EXERCISE OBJECTIVE — After locating the line with "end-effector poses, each" in the data that follows, return it and every later line exactly, up to and including the line with "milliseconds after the".
*-*-*
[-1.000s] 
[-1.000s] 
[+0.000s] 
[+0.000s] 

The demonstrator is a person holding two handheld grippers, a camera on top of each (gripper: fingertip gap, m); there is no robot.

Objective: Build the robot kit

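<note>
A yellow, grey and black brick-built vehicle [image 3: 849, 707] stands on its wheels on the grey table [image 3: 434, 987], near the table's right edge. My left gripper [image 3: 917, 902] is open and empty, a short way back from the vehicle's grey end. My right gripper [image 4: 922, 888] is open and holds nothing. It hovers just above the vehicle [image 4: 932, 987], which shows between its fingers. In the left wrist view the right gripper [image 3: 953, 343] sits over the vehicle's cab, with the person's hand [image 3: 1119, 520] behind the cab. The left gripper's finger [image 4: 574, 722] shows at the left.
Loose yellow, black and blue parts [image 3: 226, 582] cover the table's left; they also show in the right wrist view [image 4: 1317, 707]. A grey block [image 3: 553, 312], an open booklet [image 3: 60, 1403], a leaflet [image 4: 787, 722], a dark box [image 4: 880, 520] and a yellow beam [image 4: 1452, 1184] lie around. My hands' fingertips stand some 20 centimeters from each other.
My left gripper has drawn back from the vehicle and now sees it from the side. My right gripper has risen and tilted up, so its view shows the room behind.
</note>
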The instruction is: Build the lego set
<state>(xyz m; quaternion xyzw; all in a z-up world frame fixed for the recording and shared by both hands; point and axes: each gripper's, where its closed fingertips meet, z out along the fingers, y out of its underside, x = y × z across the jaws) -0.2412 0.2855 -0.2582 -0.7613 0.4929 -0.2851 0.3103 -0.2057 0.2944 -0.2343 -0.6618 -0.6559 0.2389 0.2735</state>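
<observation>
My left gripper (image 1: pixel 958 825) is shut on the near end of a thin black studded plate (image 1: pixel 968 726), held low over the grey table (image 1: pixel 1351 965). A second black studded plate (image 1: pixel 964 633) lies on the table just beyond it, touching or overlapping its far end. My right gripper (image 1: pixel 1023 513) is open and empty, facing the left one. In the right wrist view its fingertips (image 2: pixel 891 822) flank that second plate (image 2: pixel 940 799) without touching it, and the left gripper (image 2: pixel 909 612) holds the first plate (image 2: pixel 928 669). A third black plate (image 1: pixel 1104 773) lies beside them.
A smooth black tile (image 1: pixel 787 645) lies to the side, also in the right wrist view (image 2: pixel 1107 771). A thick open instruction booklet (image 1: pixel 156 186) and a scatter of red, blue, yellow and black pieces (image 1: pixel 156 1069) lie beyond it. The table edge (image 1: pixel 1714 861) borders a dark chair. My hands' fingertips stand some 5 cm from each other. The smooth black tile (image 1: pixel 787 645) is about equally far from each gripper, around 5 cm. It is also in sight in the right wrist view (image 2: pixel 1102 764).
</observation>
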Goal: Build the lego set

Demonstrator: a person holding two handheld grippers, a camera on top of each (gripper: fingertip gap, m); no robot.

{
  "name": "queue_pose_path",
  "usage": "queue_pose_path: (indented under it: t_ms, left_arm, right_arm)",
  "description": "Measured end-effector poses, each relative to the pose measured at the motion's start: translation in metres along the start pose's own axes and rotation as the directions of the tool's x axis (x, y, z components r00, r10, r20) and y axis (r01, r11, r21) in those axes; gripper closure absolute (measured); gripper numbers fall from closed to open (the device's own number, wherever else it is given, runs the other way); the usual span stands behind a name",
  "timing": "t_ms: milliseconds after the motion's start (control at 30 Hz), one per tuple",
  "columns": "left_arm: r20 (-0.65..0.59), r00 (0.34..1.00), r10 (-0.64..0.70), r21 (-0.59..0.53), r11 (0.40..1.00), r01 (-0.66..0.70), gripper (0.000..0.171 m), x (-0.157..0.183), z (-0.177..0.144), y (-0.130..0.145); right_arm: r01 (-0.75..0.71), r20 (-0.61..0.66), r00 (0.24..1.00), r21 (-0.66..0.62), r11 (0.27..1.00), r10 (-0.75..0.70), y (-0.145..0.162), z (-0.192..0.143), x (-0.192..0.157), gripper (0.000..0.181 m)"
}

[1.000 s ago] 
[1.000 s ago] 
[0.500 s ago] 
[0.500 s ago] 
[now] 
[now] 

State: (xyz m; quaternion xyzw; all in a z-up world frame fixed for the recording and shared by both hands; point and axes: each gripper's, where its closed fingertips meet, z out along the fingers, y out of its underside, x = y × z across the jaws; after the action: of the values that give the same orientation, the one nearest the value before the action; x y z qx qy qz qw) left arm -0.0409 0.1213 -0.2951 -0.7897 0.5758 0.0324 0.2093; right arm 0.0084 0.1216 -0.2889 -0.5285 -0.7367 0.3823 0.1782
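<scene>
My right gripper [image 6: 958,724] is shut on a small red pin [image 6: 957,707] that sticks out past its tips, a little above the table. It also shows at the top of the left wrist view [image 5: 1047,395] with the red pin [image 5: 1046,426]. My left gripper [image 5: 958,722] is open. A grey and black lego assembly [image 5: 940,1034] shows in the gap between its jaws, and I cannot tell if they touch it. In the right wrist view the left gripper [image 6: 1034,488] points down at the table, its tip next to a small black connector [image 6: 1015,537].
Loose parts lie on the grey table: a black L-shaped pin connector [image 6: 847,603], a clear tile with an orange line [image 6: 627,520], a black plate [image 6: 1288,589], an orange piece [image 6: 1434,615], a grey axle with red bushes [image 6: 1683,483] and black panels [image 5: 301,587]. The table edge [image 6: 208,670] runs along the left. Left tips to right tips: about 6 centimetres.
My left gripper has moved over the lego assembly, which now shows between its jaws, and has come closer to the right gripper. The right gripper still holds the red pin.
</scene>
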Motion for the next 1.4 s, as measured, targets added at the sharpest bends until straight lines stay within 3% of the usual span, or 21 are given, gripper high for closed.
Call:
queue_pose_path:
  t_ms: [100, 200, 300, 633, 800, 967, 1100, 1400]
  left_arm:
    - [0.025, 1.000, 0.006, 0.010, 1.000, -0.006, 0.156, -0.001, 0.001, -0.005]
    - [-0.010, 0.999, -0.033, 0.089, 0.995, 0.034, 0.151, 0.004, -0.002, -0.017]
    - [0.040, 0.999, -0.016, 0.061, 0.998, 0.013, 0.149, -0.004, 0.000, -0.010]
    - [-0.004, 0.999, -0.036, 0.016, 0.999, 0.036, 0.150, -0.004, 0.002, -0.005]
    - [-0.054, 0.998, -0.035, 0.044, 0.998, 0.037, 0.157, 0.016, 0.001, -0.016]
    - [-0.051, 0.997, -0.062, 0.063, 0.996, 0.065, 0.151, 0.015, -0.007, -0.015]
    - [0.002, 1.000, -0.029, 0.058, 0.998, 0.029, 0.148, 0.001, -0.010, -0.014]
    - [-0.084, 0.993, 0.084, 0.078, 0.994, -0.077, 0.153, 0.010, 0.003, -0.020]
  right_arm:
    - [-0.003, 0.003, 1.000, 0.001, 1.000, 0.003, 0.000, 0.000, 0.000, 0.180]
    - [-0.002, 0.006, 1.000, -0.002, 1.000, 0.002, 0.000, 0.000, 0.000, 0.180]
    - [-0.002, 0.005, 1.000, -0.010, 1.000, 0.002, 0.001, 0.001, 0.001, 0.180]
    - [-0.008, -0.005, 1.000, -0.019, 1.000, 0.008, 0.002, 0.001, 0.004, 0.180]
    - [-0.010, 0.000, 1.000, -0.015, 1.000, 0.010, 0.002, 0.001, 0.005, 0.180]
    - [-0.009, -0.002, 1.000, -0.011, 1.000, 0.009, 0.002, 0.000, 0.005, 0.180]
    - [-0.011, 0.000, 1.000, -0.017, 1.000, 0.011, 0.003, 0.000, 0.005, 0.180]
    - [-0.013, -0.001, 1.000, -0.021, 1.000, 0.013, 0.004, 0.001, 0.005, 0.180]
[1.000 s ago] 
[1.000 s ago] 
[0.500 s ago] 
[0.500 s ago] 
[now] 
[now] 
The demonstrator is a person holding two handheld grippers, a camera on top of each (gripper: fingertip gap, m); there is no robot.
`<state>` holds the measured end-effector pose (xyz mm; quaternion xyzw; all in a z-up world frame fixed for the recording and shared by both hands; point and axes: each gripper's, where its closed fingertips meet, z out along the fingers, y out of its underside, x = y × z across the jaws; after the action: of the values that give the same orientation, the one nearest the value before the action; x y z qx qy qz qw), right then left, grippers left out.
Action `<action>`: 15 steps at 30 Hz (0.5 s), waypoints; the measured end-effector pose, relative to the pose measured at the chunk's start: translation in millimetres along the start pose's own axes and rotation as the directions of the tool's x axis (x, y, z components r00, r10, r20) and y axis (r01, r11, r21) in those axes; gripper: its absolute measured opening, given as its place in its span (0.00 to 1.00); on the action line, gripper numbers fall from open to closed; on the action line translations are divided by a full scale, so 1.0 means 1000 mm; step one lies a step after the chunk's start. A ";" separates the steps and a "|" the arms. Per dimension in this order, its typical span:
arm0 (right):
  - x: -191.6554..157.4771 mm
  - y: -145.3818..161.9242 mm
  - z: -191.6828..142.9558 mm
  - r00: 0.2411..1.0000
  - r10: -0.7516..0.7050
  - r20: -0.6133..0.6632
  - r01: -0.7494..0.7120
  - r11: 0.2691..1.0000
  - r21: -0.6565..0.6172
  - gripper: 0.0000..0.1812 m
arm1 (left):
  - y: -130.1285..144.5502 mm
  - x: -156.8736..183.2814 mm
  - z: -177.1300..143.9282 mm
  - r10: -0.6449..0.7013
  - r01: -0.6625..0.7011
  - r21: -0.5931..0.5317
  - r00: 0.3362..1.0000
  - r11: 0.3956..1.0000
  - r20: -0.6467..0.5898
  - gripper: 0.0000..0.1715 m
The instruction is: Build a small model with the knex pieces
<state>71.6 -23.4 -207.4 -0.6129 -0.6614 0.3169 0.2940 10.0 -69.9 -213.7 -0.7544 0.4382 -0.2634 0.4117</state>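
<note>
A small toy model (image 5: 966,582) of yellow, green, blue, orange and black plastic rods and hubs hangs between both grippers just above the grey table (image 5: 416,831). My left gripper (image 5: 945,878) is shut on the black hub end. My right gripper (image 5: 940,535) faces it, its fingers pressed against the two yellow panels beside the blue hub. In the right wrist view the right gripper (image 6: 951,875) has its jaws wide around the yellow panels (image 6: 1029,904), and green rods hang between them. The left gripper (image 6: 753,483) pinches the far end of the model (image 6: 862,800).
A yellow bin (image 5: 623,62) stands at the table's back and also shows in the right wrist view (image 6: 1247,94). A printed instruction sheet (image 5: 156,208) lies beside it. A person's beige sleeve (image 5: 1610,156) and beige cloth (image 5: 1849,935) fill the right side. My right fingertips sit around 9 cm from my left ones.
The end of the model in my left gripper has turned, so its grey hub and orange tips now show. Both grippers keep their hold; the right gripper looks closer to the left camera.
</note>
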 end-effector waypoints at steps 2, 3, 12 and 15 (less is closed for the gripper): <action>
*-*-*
FINISHED EXERCISE —
  "description": "Measured end-effector poses, each relative to the pose measured at the motion's start: translation in metres along the start pose's own axes and rotation as the directions of the tool's x axis (x, y, z components r00, r10, r20) and y axis (r01, r11, r21) in those axes; gripper closure absolute (measured); gripper numbers fall from closed to open (the device's own number, wherever else it is given, runs the other way); the usual span stands behind a name",
  "timing": "t_ms: milliseconds after the motion's start (control at 30 Hz), one per tuple",

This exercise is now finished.